LLaVA-UHD v3: Progressive Visual Compression for Efficient Native-Resolution Encoding in MLLMs
Shichu Sun, Yichen Zhang, Haolin Song, Zonghao Guo, Chi Chen, Yidan Zhang, Yuan Yao, Zhiyuan Liu, Maosong Sun
TL;DR
This work compares global native-resolution encoding with slice-based encoding in multimodal LLMs and identifies superior cross-modal understanding but higher computational cost for the former. It introduces Progressive Visual Compression (PVC), combining Refined Patch Embedding and Windowed Token Compression to retrofit pretrained ViTs into efficient native-resolution encoders, yielding ViT-UHD and the downstream LLaVA-UHD v3. Empirical results show ViT-UHD achieves strong accuracy-efficiency trade-offs and LLaVA-UHD v3 attains competitive performance with up to 1.9× TTFT improvement over baselines across 15 benchmarks. The approach enables scalable, high-resolution vision-language models and is accompanied by data-, code-, and checkpoint releases to facilitate future work.
Abstract
Visual encoding followed by token condensing has become the standard architectural paradigm in multi-modal large language models (MLLMs). Many recent MLLMs increasingly favor global native- resolution visual encoding over slice-based methods. To investigate this trend, we systematically compare their behavior on vision-language understanding and attention patterns, revealing that global encoding enhances overall capability but at the expense of greater computational overhead. To address this issue, we present LLaVA-UHD v3, an MLLM centered upon our proposed Progressive Visual Compression (PVC) method, which can be seamlessly integrated into standard Vision Transformer (ViT) to enable efficient native-resolution encoding.

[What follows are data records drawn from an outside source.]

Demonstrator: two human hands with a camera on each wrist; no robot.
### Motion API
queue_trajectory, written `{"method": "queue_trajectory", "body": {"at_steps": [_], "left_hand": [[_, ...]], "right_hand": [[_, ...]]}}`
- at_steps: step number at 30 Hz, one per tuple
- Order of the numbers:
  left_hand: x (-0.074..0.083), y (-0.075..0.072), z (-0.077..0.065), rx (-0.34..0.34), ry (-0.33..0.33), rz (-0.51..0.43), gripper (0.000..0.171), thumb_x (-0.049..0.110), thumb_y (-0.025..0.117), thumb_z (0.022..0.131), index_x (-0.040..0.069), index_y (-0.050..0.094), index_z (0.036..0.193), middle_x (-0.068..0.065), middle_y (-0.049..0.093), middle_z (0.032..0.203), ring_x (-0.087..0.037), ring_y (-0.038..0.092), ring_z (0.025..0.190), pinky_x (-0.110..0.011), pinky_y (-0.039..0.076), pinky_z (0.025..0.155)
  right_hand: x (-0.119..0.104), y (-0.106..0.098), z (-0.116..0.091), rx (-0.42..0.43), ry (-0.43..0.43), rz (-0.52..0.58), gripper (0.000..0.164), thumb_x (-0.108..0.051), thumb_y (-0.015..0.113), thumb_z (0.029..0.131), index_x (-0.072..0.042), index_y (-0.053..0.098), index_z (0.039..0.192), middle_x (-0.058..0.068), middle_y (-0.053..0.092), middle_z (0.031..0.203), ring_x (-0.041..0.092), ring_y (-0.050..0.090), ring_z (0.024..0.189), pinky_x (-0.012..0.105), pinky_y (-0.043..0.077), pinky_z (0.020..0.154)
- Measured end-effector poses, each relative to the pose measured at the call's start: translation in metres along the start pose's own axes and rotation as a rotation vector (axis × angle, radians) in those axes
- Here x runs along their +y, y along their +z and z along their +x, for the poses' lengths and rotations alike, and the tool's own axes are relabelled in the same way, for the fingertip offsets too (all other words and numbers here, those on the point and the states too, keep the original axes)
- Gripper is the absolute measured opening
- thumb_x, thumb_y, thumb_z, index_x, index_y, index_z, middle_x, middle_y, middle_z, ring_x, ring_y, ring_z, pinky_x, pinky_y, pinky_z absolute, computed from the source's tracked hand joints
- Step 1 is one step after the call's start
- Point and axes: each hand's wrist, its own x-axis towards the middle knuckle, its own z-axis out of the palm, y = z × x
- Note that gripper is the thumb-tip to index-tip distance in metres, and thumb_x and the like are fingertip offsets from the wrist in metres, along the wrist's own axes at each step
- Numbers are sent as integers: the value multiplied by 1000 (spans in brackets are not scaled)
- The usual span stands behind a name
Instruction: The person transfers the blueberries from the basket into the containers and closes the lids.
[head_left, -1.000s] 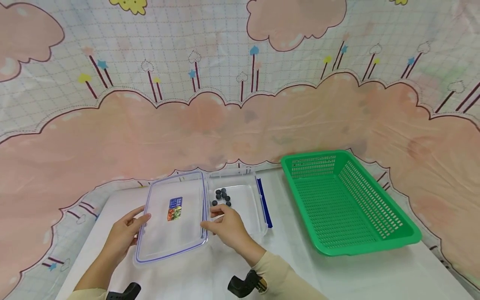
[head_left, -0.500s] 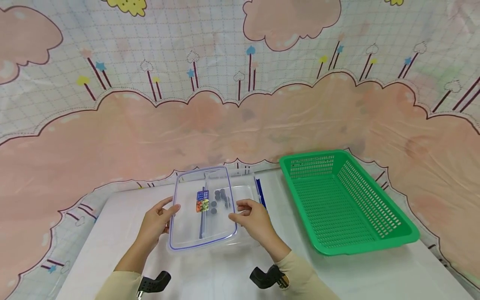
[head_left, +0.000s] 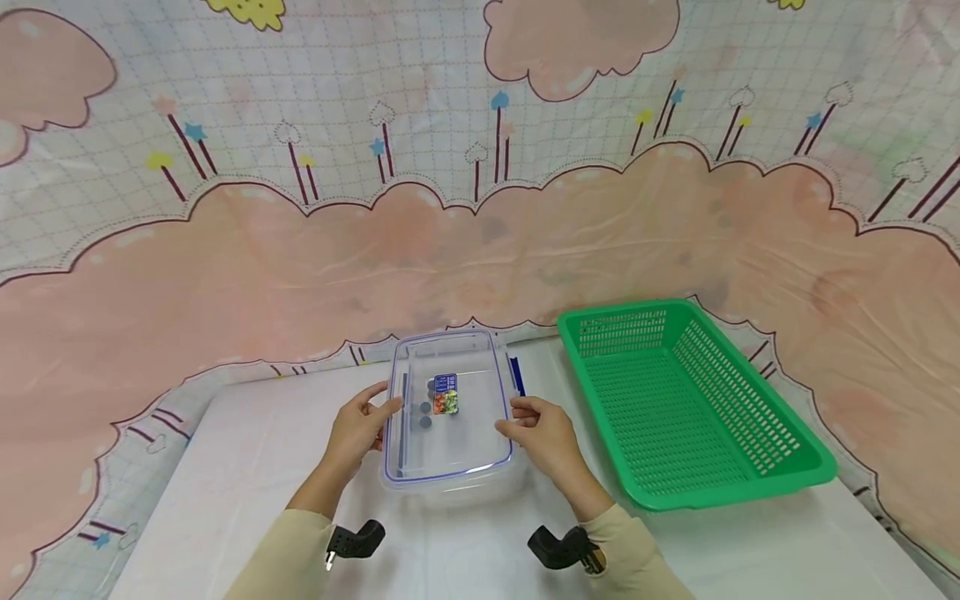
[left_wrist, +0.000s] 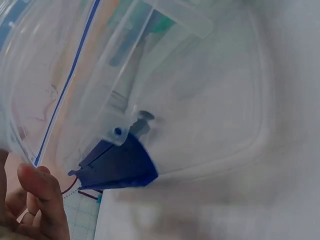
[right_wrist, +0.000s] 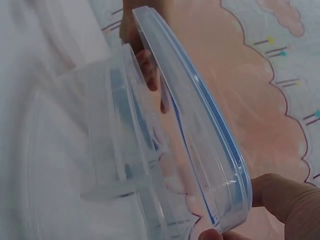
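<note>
A clear lid (head_left: pixel 472 446) with a blue seal line and a small picture label is held level between both hands. It is over a clear plastic box (right_wrist: pixel 107 145), and the right wrist view shows a gap between lid and box rim. My left hand (head_left: pixel 358 425) pinches the lid's left edge, thumb on top; my right hand (head_left: pixel 543 429) pinches the right edge likewise. Through the lid, several dark blueberry-like balls (head_left: pixel 425 408) show inside the box. A blue side latch (left_wrist: pixel 120 165) hangs outward on the box's left side, and another blue latch (head_left: pixel 517 377) shows at the right.
To the right a green perforated basket (head_left: pixel 626 433) stands on the white-covered table (head_left: pixel 247 467). A cloud-patterned cloth (head_left: pixel 420 258) hangs behind the table. Black wrist cameras (head_left: pixel 356 540) are strapped to both forearms.
Both hands have carried the lid rightward, from left of the box to above it. The balls, uncovered before, now show through the lid. The basket has stayed put.
</note>
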Motion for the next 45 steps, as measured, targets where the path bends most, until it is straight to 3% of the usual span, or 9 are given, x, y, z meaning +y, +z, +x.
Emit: {"method": "queue_trajectory", "body": {"at_steps": [15,37,45], "left_hand": [[0,20,7,8,0,39,56,28,65,94,10,49,144,1,48,71,-8,50,53,-20,48,47],[-2,23,6,32,-21,88,58,31,66,93,10,49,144,-1,53,71,-8,51,51,-20,49,48],[-5,32,5,65,-59,-5,57,28,68,92,10,50,143,2,51,69,-6,48,48,-19,44,46]], "right_hand": [[18,-8,8,24,39,0,37,-10,78,80,6,69,112,12,71,94,17,62,81,26,54,68],[24,-4,11,23,83,8,40,-11,79,79,5,69,114,13,71,96,18,63,83,26,50,66],[31,-5,12,29,77,19,36,-11,78,80,4,71,112,12,71,95,18,62,82,24,50,64]]}}
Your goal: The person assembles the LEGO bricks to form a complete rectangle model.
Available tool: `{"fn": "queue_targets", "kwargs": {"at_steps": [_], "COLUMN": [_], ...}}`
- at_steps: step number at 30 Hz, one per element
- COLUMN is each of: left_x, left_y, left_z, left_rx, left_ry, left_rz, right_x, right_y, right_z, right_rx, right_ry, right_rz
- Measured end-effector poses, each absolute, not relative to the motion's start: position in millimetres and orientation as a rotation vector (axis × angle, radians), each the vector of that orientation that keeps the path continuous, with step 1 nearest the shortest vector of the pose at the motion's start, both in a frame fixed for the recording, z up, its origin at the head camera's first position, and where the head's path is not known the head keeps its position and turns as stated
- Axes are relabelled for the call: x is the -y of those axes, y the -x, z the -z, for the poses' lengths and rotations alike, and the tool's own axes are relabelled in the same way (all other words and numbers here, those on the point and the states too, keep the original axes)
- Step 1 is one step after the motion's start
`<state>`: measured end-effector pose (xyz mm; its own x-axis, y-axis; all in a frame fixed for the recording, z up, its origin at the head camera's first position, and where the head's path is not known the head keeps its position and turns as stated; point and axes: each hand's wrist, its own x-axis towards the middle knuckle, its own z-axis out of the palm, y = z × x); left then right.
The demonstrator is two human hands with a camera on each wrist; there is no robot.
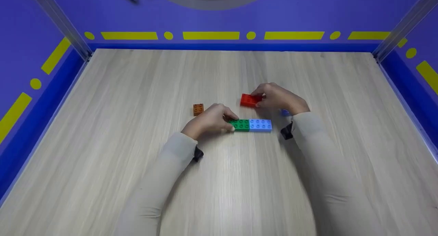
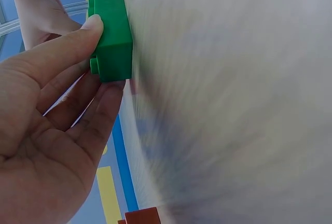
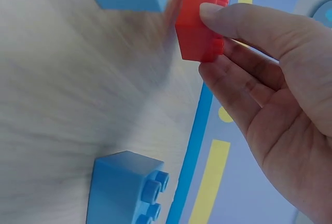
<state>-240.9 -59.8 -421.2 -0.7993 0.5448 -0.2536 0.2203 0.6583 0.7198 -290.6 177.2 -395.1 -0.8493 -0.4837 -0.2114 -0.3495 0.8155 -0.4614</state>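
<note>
While the left hand [image 1: 214, 119] clamps its fingers on a studded green brick [image 1: 243, 126], end to end with a pale-blue brick [image 1: 260, 125] on the wood-grained worktop [image 1: 236, 181], a blue plastic brick [image 3: 116, 193] lies near the right hand [image 1: 278, 97] and a squarish brown brick [image 1: 198, 109] beside the left; beyond, the right fingers pinch an oblong red brick [image 1: 247, 100].

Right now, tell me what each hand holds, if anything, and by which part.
The left hand pinches the green brick by its left end, away from the light-blue brick; the right hand pinches the red brick by its right end.
</note>
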Motion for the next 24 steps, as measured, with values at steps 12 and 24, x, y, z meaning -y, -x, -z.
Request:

The PVC approach consists of two key modules: (i) refined patch embedding, which supports flexible patch-size scaling for fine-grained visual model- ing, (ii) windowed token compression, hierarchically deployed across ViT layers to progressively aggregate local token representations. Jointly modulated by these two modules, a widely pretrained ViT can be reconfigured into an efficient architecture while largely preserving generality. Evaluated across extensive benchmarks, the transformed ViT, termed ViT-UHD, demonstrates competitive performance with MoonViT while reducing TTFT (time-to-first-token) by 2.4x, when developed within an identical MLLM architecture. Building upon ViT-UHD, LLaVA-UHD v3 also achieves competitive performance to Qwen2-VL, while further reducing TTFT by 1.9x. We will release all code and checkpoints to support future research on efficient MLLMs.